**ASSIGNMENT:**
Count up the lines holding "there" in the material, then reply with only the number.

**DATASET EXTRACT:**
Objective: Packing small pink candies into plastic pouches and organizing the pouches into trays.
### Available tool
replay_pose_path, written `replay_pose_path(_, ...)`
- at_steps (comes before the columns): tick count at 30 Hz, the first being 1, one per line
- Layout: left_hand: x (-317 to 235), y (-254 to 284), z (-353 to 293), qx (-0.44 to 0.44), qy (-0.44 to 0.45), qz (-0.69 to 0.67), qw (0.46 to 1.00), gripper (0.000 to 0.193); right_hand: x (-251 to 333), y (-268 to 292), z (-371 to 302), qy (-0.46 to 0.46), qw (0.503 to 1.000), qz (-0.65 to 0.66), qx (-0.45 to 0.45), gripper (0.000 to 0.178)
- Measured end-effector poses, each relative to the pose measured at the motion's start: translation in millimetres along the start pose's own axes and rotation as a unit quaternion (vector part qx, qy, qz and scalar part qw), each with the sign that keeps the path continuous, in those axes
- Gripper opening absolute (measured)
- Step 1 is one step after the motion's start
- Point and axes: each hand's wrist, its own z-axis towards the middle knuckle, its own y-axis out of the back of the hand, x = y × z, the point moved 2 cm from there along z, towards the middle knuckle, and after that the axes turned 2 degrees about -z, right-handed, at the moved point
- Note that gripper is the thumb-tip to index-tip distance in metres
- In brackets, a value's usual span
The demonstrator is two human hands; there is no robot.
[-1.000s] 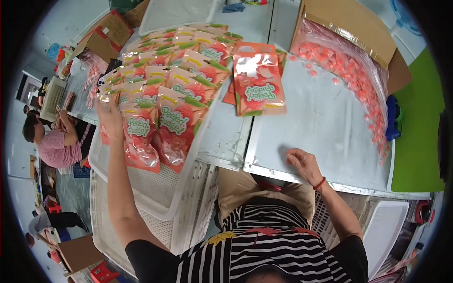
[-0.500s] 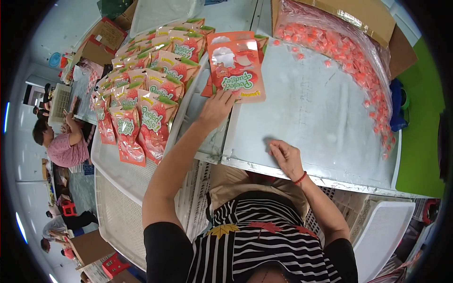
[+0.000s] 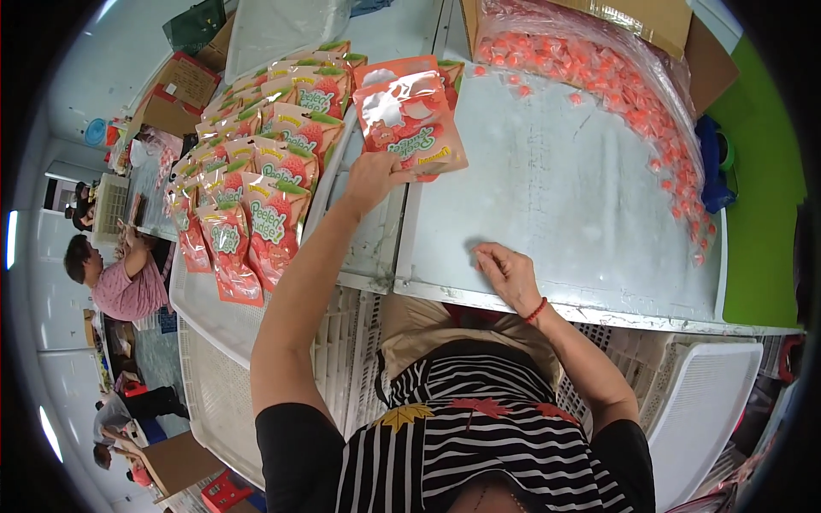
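Note:
My left hand (image 3: 373, 181) pinches the near edge of a flat red candy pouch (image 3: 409, 124), which is tilted on top of other pouches at the seam between the two tabletops. The hand partly covers the pouch's near corner. Resting at the front edge of the metal tabletop, my right hand (image 3: 510, 275) has loosely bent fingers, thumb and forefinger apart, with nothing in them. Left of my left arm, many filled red candy pouches (image 3: 278, 214) with green corners stand in rows on a white tray (image 3: 205, 312).
Loose wrapped red candies (image 3: 599, 77) spill from a plastic-lined cardboard box (image 3: 633, 19) along the far right. A blue tape dispenser (image 3: 717, 167) stands beside a green surface (image 3: 761, 205). White crates (image 3: 701, 410) stack below the table. Other people (image 3: 128, 274) work at far left.
My left hand has closed on the pouch's near edge, and the pouch has tilted and shifted slightly. My right hand stays near the table edge, its fingers a little more spread. The view has turned slightly.

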Motion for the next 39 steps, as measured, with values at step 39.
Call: replay_pose_path(39, -116, -19, -50, -0.246, -0.216, 0.051, 0.944, 0.028, 39, 7, 82, -0.226, 0.77, 0.59, 0.089, 0.032)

**RESPONSE TO THIS EXERCISE:**
2